### [Task]
Each line of the material below is to be given again exactly.

### [Information supplied]
= = = =

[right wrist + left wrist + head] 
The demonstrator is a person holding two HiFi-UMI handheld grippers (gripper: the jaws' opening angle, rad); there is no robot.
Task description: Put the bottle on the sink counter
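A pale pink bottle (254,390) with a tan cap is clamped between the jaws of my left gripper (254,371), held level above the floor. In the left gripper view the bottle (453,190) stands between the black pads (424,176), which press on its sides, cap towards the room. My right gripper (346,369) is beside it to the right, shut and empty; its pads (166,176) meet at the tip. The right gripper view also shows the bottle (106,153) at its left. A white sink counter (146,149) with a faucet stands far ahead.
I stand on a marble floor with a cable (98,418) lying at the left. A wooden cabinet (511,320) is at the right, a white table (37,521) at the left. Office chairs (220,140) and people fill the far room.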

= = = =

### [Problem solution]
[right wrist + left wrist + head] 
The demonstrator is a person holding two HiFi-UMI handheld grippers (gripper: the jaws' opening angle, rad); there is no robot.
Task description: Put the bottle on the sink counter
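A pale pink bottle (254,390) with a tan cap is clamped between the jaws of my left gripper (254,371), held level above the floor. In the left gripper view the bottle (453,190) stands between the black pads (424,176), which press on its sides, cap towards the room. My right gripper (346,369) is beside it to the right, shut and empty; its pads (166,176) meet at the tip. The right gripper view also shows the bottle (106,153) at its left. A white sink counter (146,149) with a faucet stands far ahead.
I stand on a marble floor with a cable (98,418) lying at the left. A wooden cabinet (511,320) is at the right, a white table (37,521) at the left. Office chairs (220,140) and people fill the far room.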

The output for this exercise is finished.